Por. Gerardo Galarza
Quien lo quiera ver lo puede ver; quien no lo quiera ver, allá él. Lo que no se puede negar es que el barco del gobierno federal hace agua sin que su timonel y sus marineros hagan algo por tratar de evitarlo.
La descomposición política, económica y social del país es evidente. No es necesaria ninguna la denuncia. Los ciudadanos -todos, incluso los que apoyan al gobierno- lo viven todos los días en todos los ámbitos, así haya grandes esfuerzos por ocultarlo.
Los hechos muestran claro que el actual gobierno de la República ha concluido su etapa , y en su etapa de descomposición apuesta al espectáculo de su sucesión o a cualquier otro distractor público que se le presente como, por simple ejemplo entre muchos, el juicio de Genaro García Luna en Estados Unidos.
Ya no hay para más. Cuando mucho las inauguraciones que internarán ser faraónicas de una refinería obsoleta y un tren que poca utilidad tendrá en lo turístico y en lo económico.
Por ello, el gobierno de la República ha retomado su ataque frontal contra el Instituto Nacional Electoral (INE) y contra su presidente para tratar de controlar la elección presidencial del 2024 e imponer al sucesor de Andrés Manuel López Obrador.
Hace días, el presidente de México afirmó que el INE es una organismo que ha rellenado urnas en los procesos electorales para consumar fraudes e imponer a los triunfadores. Y ayer mismo llenó de calificativos insultantes a Lorenzo Córdova.
De ser verdad, sería muy benéfico para la salud política del país que el presidente aporte públicamente las pruebas de esos fraudes presuntamente cometidos por el INE, sobre todo las correspondientes a la elección de julio del 2018 cuando el candidato López Obrador resultó electo mediante, se creyó, el voto popular y fue reconocido por esa autoridad que promueve y comete fraudes en las elecciones, de acuerdo con su versión.
Si la palabra presidencial tiene la más mínima veracidad, el señor López Obrador tendría que reconocer que ocupa el más alto cargo de elección popular del país mediante fraude electoral en su elección en 2018: es decir, en su propias palabras, que es un presidente espurio. Lo dijo él.

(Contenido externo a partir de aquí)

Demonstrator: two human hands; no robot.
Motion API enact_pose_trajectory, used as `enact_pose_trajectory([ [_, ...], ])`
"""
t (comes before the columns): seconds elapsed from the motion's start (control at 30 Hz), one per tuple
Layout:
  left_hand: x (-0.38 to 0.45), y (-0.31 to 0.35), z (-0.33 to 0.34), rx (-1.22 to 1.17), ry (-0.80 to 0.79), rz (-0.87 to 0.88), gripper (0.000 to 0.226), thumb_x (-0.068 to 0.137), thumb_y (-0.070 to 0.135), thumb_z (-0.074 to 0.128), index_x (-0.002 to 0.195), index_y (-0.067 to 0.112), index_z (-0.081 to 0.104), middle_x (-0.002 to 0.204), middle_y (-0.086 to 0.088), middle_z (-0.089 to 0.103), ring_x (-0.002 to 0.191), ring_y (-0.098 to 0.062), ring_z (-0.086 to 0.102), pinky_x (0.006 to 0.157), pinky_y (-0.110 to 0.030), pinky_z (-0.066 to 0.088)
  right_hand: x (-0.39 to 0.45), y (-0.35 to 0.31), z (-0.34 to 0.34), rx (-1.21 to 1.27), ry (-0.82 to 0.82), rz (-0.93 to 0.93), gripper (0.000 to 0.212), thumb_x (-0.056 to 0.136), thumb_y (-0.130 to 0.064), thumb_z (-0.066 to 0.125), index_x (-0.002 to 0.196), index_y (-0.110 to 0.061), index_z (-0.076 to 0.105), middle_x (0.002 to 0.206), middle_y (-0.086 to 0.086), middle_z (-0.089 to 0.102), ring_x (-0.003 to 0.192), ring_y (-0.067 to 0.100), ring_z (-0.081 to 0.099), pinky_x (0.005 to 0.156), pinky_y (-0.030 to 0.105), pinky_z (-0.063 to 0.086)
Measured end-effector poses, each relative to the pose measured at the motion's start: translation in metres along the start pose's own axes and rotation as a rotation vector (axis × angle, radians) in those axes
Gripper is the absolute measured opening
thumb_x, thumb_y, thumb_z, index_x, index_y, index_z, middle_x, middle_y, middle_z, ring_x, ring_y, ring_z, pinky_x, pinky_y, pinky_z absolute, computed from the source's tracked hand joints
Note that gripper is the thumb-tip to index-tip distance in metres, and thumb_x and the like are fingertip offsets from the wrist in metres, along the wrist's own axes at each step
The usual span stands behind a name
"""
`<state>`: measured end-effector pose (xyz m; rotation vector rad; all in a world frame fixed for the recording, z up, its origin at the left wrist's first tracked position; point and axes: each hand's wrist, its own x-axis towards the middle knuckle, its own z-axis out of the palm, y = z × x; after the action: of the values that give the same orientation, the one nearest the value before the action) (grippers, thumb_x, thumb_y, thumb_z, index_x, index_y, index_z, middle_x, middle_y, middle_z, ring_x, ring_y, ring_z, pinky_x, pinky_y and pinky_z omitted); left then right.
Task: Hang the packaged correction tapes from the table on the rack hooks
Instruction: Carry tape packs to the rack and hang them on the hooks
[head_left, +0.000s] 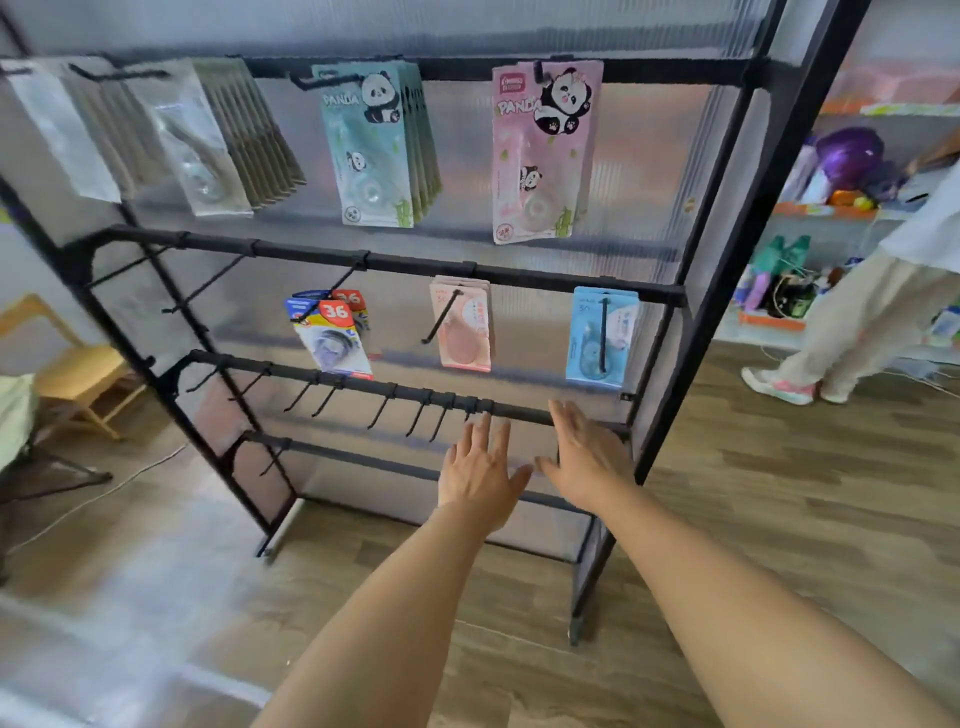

Que sepa desde que existe el IFE/INE, institución lograda por las luchas ciudadanas, nadie ha podido evidenciar siquiera, ya no se diga probar, una alteración fraudulenta en los procesos electorales federales y estatales.
Sencillo: cualquier elección desde entonces y hasta ahora está controlada por los ciudadanos que participan en ellas como funcionarios de casilla y como votantes. Y eso es lo que el actual gobierno pretender destruir: la participación ciudadana en todo el proceso electoral; que el control lo tenga el gobierno como en los tiempos del priato absolutista (Manuel Bartlett, el hoy director de la CFE, la de la electricidad, y antes presidente de otra CFE, la electoral, podría dar testimonio de ello).
Y en medio de la batahola nacional, las afirmaciones del presidente de la República sobre los fraudes electorales y el relleno de urnas se han perdido. Deberían ser un escándalo en cualquier sentido: Si el INE hizo fraude es un escándalo; si hay una acusación sin ninguna prueba y por lo tanto falsa también debería ser un escándalo. Pero, hoy la palabra presidencial está más que devaluada: al parecer ya no tiene ningún valor, ni para bien ni para mal.
Partidos políticos, ciudadanos y hasta algunos gobiernos locales han interpuesto recursos en la Suprema Corte de Justicia de la Nación (SCJN) contra las reformas a la legislación electoral del llamado Plan B del gobierno federal para desmantelar al INE.
Ojalá la SCJN sea capaz de defender la Constitución y, por ende, la democracia.